__Work instructions__.
Set down the data below in full and exactly, minus the pictures.

__Supplied data__.
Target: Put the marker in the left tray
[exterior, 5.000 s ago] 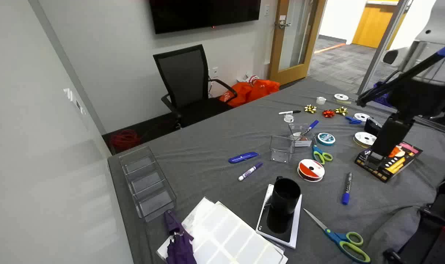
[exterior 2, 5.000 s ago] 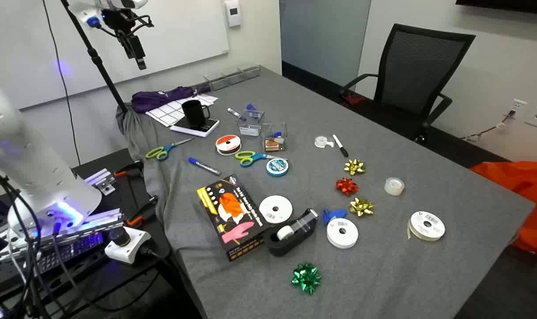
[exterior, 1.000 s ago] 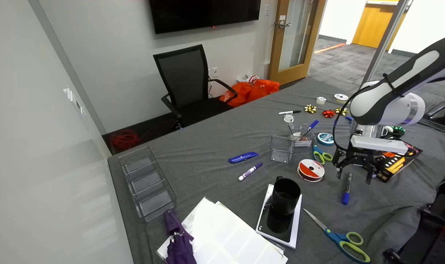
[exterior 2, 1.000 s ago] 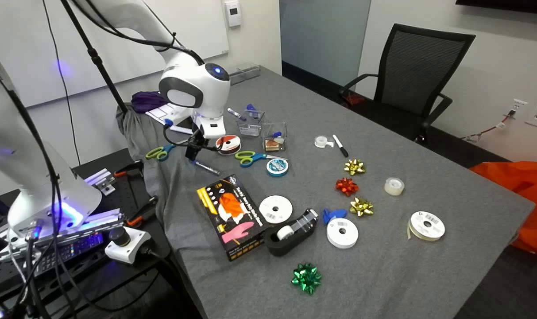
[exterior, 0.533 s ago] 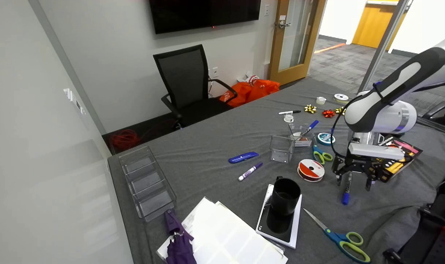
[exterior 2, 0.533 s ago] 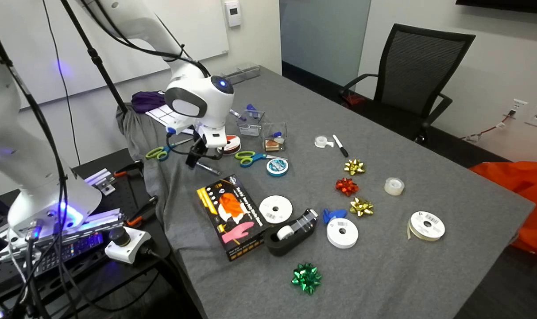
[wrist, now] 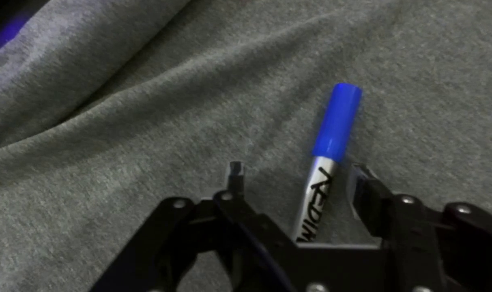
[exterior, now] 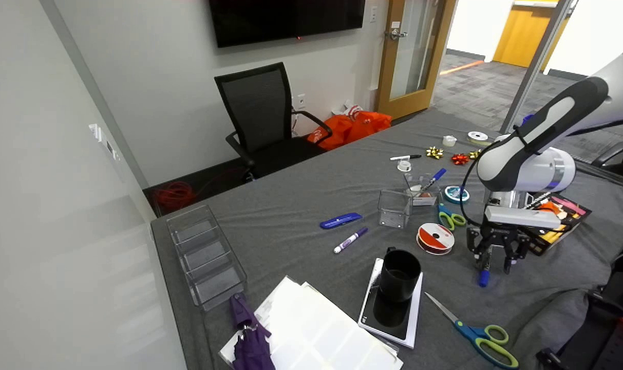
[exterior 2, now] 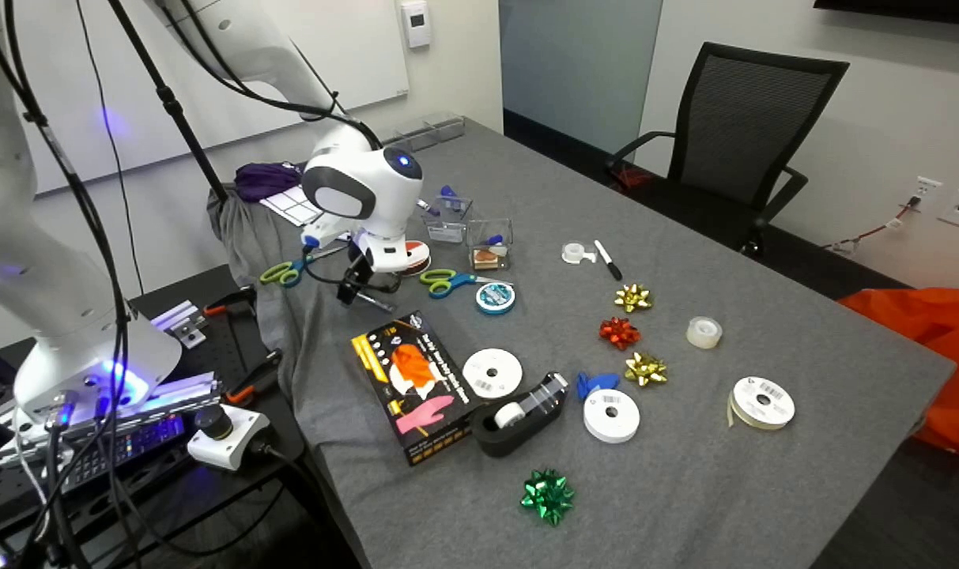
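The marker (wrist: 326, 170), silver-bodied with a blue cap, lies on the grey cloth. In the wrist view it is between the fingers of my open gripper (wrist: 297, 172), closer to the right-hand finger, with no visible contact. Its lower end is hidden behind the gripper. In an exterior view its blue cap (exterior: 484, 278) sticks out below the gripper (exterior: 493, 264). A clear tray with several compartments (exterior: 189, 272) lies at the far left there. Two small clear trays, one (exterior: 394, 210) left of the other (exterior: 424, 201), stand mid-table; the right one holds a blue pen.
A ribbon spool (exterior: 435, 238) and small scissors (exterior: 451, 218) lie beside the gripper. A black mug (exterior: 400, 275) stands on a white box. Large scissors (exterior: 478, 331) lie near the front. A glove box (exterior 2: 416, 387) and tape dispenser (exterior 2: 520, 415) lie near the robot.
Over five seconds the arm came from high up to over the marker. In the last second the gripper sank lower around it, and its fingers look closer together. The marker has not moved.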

__Problem solution__.
Target: Put the marker in the left tray
[exterior, 5.000 s ago] 
[exterior 2, 5.000 s ago] 
[exterior, 1.000 s ago] 
[exterior 2, 1.000 s ago] 
[exterior, 0.533 s ago] 
[exterior 2, 0.533 s ago] 
[wrist, now] 
[exterior, now] 
[exterior 2, now] 
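The marker (wrist: 326, 170), silver-bodied with a blue cap, lies on the grey cloth. In the wrist view it is between the fingers of my open gripper (wrist: 297, 172), closer to the right-hand finger, with no visible contact. Its lower end is hidden behind the gripper. In an exterior view its blue cap (exterior: 484, 278) sticks out below the gripper (exterior: 493, 264). A clear tray with several compartments (exterior: 189, 272) lies at the far left there. Two small clear trays, one (exterior: 394, 210) left of the other (exterior: 424, 201), stand mid-table; the right one holds a blue pen.
A ribbon spool (exterior: 435, 238) and small scissors (exterior: 451, 218) lie beside the gripper. A black mug (exterior: 400, 275) stands on a white box. Large scissors (exterior: 478, 331) lie near the front. A glove box (exterior 2: 416, 387) and tape dispenser (exterior 2: 520, 415) lie near the robot.
Over five seconds the arm came from high up to over the marker. In the last second the gripper sank lower around it, and its fingers look closer together. The marker has not moved.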

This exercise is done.